After digging through the code I found having it on a bsd slice (aka 
a,b,d,e,f etc) is impossible. Though having it on a partition should be 
possible.

I've got most of the way but now have hit a point where there's 
something not quite working and I don't know how to debug it further.
The setup is:
     amd64
     ad4s1 - winxp
     ad4s2 - zpool:data

I'm using the -current snapshot fixit cdrom from 200902
I've successfully installed boot1/2 using:

	# dd if=/mnt2/boot/zfsboot of=/dev/da0s1 count=1
	# dd if=/mnt2/boot/zfsboot of=/dev/da0s1 skip=1 seek=1024




and created a pool using:

                 # cd /mnt2/boot/kernel
                 # kldload ./opensolaris.ko
                 # kldload ./zfs.ko
                 # zpool create data /dev/ad4s2
                 # cp -a /dist/boot /data/boot

Most the setup is working.

Boot2 is starting the loader but the loader is unable to see any zfs 
pools (even though it's built with LOADER_WITH_ZFS on another box).
I've been trying to narrow down the issue with the loader. Turns out the 
loader gets the correct guid for the pool from boot2 but when loader 
reprobes the bios disks via:

zfsimpl.c:837:zio_read_phy: rc=vdev->v_read(vdev,vdev->vread_priv, 
offset, buf,psize)
zfsimpl.c:644:vdev_probe  : zio_read_phys(&vtmp,&bp,vdev_label,off)
zfs.c    :438:zfs_dev_init: vdev_probe(vdev_read, (void *)(uintptr_t)fd, 0))
main.c   :167:main        : devsw[i]->dv_init()

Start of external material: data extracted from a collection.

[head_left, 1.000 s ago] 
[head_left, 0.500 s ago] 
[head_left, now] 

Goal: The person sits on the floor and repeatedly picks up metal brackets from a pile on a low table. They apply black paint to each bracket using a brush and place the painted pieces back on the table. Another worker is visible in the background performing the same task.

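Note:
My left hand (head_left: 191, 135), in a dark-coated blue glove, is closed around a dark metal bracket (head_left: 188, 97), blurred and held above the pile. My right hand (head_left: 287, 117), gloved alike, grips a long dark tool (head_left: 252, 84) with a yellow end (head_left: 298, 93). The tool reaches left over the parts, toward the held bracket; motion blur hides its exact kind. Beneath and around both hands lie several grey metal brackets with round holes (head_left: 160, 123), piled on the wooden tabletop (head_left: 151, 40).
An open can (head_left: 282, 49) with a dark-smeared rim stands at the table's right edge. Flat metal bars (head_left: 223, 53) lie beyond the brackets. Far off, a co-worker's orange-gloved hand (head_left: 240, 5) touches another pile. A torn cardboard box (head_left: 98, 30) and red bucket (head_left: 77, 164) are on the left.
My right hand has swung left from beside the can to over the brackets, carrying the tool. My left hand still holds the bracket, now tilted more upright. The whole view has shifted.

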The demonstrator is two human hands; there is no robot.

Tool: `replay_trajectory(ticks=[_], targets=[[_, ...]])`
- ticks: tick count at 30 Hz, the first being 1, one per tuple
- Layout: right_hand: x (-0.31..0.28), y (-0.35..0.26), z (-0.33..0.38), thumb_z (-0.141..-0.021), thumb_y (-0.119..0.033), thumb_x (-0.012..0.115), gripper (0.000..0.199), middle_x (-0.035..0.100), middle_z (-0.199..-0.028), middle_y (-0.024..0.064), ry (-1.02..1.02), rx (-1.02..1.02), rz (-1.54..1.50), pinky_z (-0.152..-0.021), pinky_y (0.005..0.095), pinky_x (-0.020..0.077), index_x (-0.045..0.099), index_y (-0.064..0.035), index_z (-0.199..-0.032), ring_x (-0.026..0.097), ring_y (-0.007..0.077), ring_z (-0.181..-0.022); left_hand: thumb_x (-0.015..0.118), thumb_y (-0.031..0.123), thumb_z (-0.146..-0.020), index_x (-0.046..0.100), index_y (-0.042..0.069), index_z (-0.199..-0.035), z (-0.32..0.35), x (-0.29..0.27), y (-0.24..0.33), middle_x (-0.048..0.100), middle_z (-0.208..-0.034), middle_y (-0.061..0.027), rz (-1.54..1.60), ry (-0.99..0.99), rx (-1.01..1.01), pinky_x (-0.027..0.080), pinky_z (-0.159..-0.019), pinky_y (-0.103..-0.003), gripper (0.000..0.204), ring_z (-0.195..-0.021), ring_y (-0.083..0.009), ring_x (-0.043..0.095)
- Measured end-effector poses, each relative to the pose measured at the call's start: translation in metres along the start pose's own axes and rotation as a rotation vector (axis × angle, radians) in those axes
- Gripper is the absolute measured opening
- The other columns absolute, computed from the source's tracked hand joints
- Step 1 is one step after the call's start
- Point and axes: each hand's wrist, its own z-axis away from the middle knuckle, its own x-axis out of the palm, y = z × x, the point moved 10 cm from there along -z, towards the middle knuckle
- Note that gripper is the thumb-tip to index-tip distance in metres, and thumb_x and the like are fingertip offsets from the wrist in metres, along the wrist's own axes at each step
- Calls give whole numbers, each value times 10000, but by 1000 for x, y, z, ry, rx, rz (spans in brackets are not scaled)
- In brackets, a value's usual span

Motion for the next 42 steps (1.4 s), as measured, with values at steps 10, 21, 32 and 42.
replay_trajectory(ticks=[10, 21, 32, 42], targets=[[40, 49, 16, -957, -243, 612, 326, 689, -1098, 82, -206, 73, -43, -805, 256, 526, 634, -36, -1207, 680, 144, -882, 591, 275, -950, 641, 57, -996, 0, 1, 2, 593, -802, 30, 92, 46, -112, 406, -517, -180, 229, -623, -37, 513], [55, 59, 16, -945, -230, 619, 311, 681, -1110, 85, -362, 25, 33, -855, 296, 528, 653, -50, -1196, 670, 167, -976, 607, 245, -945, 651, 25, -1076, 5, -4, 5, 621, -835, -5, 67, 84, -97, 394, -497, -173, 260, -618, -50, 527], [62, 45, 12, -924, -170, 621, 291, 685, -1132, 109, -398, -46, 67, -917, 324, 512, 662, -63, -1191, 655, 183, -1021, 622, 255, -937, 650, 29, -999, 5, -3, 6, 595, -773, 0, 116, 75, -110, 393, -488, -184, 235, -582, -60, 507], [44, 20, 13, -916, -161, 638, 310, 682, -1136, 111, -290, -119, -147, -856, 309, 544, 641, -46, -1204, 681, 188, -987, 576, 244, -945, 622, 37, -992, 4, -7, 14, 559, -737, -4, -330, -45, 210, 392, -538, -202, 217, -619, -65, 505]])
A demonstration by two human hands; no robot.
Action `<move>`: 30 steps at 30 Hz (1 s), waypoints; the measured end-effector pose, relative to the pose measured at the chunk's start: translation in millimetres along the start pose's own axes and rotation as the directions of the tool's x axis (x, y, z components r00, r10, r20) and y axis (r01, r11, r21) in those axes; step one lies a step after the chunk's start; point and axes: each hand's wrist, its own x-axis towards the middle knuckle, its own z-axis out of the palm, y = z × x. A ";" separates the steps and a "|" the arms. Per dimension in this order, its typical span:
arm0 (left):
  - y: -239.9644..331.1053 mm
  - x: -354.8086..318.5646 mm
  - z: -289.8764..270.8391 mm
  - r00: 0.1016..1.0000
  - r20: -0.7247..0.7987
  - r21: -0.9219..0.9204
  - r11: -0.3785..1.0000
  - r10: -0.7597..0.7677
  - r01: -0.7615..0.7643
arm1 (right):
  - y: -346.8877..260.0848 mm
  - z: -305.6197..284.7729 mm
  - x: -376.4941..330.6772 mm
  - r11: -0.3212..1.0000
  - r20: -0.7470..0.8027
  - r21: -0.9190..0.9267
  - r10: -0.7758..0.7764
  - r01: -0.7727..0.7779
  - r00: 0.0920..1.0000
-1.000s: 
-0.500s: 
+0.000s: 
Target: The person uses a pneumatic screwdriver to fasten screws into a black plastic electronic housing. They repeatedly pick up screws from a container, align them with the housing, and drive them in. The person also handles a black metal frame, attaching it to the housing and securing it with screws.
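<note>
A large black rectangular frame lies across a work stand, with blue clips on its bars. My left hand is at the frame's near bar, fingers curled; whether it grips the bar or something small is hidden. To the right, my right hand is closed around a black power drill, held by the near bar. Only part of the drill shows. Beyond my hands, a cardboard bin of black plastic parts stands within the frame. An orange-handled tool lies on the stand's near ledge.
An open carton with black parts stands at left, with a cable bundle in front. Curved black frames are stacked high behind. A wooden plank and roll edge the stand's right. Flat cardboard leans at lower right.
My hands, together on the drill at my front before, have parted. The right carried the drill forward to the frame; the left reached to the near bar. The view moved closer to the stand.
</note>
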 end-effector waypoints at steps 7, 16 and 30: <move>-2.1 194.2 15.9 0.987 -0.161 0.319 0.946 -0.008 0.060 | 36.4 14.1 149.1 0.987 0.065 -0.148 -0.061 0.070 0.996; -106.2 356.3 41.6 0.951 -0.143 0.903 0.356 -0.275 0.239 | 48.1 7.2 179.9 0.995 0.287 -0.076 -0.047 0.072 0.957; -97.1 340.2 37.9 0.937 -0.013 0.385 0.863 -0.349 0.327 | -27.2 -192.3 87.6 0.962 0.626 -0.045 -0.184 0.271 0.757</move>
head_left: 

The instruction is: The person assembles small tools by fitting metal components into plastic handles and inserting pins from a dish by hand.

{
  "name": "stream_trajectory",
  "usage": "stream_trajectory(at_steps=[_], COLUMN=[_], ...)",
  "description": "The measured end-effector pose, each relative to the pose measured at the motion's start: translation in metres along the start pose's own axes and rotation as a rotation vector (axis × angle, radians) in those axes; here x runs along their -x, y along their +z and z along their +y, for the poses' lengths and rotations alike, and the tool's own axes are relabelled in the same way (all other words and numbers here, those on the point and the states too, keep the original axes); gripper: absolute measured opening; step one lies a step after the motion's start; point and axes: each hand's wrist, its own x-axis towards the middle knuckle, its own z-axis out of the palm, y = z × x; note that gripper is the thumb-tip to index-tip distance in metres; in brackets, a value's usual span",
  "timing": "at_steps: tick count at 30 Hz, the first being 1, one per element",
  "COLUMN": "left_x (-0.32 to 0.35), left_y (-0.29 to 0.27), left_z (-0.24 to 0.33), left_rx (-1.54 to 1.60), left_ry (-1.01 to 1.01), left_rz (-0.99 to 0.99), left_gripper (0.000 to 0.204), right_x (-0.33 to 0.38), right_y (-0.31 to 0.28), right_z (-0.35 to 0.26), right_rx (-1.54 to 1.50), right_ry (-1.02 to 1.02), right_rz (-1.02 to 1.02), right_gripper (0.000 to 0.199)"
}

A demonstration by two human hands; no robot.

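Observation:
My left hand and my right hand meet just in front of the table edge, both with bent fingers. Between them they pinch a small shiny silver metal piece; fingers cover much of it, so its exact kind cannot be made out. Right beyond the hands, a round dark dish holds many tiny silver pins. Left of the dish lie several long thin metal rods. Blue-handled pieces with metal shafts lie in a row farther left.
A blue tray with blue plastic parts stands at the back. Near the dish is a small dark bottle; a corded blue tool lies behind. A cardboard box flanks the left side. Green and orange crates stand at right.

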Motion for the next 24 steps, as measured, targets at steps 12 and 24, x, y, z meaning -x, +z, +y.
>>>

the resultant read succeeds but the following call to zio_checksum_error 
confirms the checksum is wrong. I've destroyed the pool and recreated it 
just incase the sum was wrong.
However, I suspect the ldr is reading the wrong data from the disk. 
vdev->v_read is the function:

     vdev_read( vdev_t *vdev, void *priv, off_t offset, void *buf, 
size_t size),

being called with:

     vdev_read(
          tempstruct built in vdev_probe,
         fd = 0 opened in vdev_probe for ad4s2,
         offset = 0x4000 from offsetof(vdev_label_t, vl_vdevphys) in 
vdev_probe,
         a buffer - vdev_label (which = zscratch),
        113800 - sizeof(vdev_phys_t), via get/set BP_PSIZE  in vdev_probe)

The read is successful. What I question is the following:
     o Why do all devices return fd=0 on an open call, is this because 
it's loader code and there's no unique numbering? If so do offsets have 
to be applied for slices? Ie is it 0x4000 + some slice offset?
     o Does the read (based on asm in zfsldr.S) actually have valid data 
at offset 0x4000 - The comment in the file seems to indicate data is 
only valid above 0x8000 or am I mixing up memory/vs disk addressing?

/*
  * Ok, we have a slice and drive in %dx now, so use that to locate and
  * load boot2.  %si references the start of the slice we are looking
  * for, so go ahead and load up the 64 sectors starting at sector 1024
  * (i.e. after the two vdev labels).  We don't have do anything fancy
  * here to allow for an extra copy of boot1 and a partition table
  * (compare to this section of the UFS bootstrap) so we just load it
  * all at 0x8000. The first part of boot2 is BTX, which wants to run
  * at 0x9000. The boot2.bin binary starts right after the end of BTX,
  * so we have to figure out where the start of it is and then move the
  * binary to 0xc000. After we have moved the client, we relocate BTX
  * itself to 0x9000 - doing it in this order means that none of the
  * memcpy regions overlap which would corrupt the copy.  Normally, BTX
  * clients start at MEM_USR, or 0xa000, but when we use btxld to
  * create boot2, we use an entry point of 0x2000.  That entry point is
  * relative to MEM_USR; thus boot2.bin starts at 0xc000.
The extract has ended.